▶ **ASSIGNED TASK**
Find how many lines in the entries below carry the word "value" and answer with only that figure.

▶ **SOURCE INFORMATION**
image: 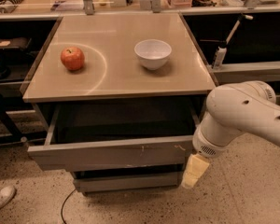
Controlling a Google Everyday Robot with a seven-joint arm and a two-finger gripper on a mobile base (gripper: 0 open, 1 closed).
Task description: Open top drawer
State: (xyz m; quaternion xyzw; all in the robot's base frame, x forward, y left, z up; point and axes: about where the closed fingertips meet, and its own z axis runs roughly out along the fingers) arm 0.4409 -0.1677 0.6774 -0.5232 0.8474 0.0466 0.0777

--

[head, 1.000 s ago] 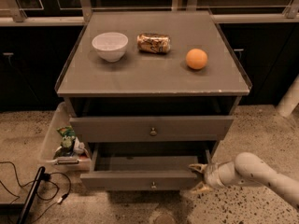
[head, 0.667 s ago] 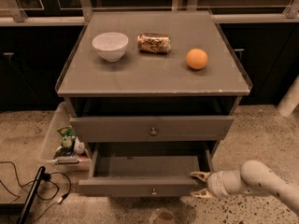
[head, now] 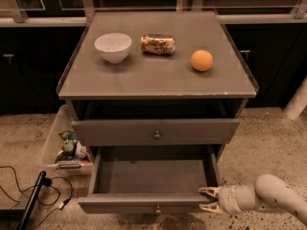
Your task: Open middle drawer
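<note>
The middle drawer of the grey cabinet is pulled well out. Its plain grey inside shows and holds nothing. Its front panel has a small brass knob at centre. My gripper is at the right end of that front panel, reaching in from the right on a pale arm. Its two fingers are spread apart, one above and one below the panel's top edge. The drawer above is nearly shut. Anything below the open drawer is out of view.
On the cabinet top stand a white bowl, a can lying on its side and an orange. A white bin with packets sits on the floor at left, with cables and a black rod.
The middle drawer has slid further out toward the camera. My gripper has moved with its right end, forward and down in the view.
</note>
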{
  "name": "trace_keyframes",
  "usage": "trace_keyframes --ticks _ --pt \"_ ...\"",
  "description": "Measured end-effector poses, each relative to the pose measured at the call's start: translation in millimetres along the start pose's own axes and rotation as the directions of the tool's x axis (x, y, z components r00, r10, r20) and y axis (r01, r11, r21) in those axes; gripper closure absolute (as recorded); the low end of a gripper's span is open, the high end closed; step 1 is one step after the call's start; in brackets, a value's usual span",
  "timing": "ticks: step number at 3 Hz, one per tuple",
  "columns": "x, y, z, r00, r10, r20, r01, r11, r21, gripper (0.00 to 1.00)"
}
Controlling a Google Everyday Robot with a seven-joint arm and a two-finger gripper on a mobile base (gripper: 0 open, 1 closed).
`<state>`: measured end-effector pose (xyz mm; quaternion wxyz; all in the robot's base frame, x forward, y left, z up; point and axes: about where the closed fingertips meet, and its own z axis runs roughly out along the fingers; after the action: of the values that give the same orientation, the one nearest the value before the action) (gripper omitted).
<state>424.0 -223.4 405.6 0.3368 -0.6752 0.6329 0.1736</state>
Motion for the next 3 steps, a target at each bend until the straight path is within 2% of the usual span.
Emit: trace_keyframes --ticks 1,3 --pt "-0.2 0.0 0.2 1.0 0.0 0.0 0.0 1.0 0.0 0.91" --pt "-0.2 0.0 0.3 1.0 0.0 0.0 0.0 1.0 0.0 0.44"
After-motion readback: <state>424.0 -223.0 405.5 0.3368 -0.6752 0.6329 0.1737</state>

▶ **RESPONSE FOR THIS EXERCISE**
2